Sepertinya sejak April sampai hari ini dan untuk beberapa bulan berikutnya masih bakal banyak undangan pernikahan.
Beberapa
hari yang lalu secara kebetulan aku dengar percakapan para ibu-ibu
rekan kantor aku, mereka semua pada ngomongin secara detail (mengkritik)
acara salah seorang teman kantor yang nikah.
Sepertinya dalam kehidupan bersosial, kita tidak pernah benar di mata orang lain.
Sekuat tenaga kita berusaha untuk membuat orang lain senang, belum tentu mereka juga merasakan yang sama.
" pacak'ane ga apik yo,,,dst" (dandannya ga bagus ya.....)
"masak'ane
ganok sing enak, trus segoe pero, kudune lak ..... (masakannya ga ada
yang enak, nasinya ga punel, harusnya kan bla bla bla bla...)
"Eh manten lanange kok tuwek yo" (penganten cow kok tua ya...)
itula yang sekilas aku dengar,,,begitu miris dengarnya, bagaimana seandainya yang punya hajat dengar...huuuft...
Aku yakin setiap orang yang punya hajat pastilah berusaha untuk menjamu tamu dengan sebaik-baiknya,...aku yakin itu...
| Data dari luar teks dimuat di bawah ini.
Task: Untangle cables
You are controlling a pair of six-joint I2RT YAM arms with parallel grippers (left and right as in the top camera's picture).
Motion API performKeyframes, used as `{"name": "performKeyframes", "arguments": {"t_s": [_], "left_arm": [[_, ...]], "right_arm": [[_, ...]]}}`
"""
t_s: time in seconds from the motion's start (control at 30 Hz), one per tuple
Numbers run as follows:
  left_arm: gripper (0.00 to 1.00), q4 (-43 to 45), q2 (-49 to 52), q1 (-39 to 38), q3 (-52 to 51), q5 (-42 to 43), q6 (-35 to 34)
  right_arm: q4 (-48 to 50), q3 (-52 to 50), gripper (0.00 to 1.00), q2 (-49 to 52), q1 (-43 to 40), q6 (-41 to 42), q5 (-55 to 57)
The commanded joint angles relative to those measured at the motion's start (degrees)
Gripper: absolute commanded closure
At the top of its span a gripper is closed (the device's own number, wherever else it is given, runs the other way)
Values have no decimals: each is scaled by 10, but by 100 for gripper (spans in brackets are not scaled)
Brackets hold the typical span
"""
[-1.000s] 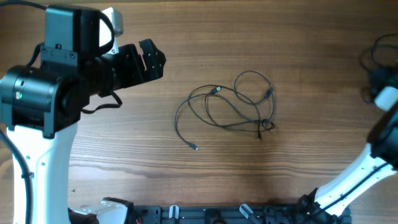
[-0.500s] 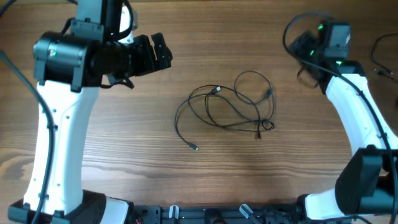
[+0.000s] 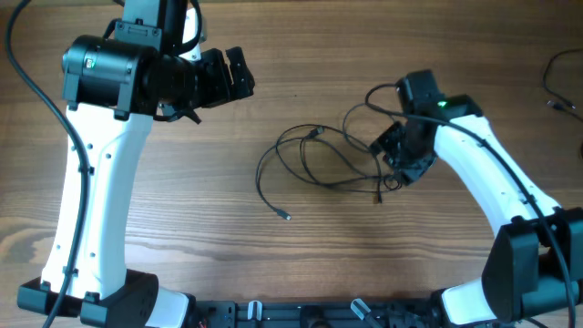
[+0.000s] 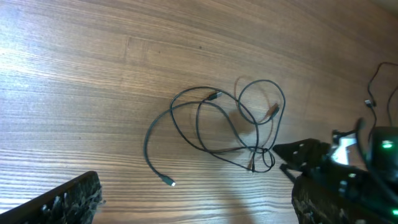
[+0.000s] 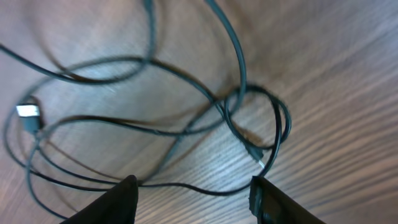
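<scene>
The cables (image 3: 321, 160) lie as a tangle of thin dark loops in the middle of the wooden table. One loose plug end (image 3: 285, 215) points to the front left. My right gripper (image 3: 397, 151) is open, low over the tangle's right side. In the right wrist view its fingers (image 5: 194, 200) straddle one strand (image 5: 205, 190), with a small tight loop (image 5: 261, 124) just beyond and a silvery plug (image 5: 28, 112) at the left. My left gripper (image 3: 233, 78) is open and empty, high at the back left. The left wrist view shows the whole tangle (image 4: 217, 124) from afar.
Thicker black wires (image 3: 557, 80) lie at the table's far right edge. A black rail (image 3: 346, 314) with the arm bases runs along the front edge. Bare wood surrounds the tangle.
My right arm has swung in from the far right and come down over the tangle's right side. The left arm has shifted slightly to the right. The cables have not moved.
</scene>
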Motion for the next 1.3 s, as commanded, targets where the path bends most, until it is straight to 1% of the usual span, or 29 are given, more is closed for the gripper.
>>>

Dan sebagai imbalannya mereka hanya meminta doa atau restu.
memang
serba salah, kadang beberapa orang penuh komplain kalo banyak undangan
( bulan lalu saja saya ada 8 undangan pernikahan teman, dan bulan ini
ada 4) disatu sisi pastilah saya harus menyiapkan dana tak terduga untuk
itu, tapi saya tak perlu berkoar-koar atau merumpikan hal itu,,betul
ga?
Bahkan dari segi undangan, cara penyampaian undangan juga
masih mereka complain....OMG...diundang salah, ga diundang malah tambah
salah...dasar orang-orang rese...
Mereka mengadakan acara agar didoakan para tamu bukan untuk dicemooh,,
Dan semua cemoohan para orang-orang yang suka mencemooh itulah yang memberikan energi negatif bagi Sang Pengantin.
Semoga
saat aku menikah nanti tidak mengecewakan siapapun, tapi yang namanya
orang,,pasti adaaaa aja yang salah di mata orang lain.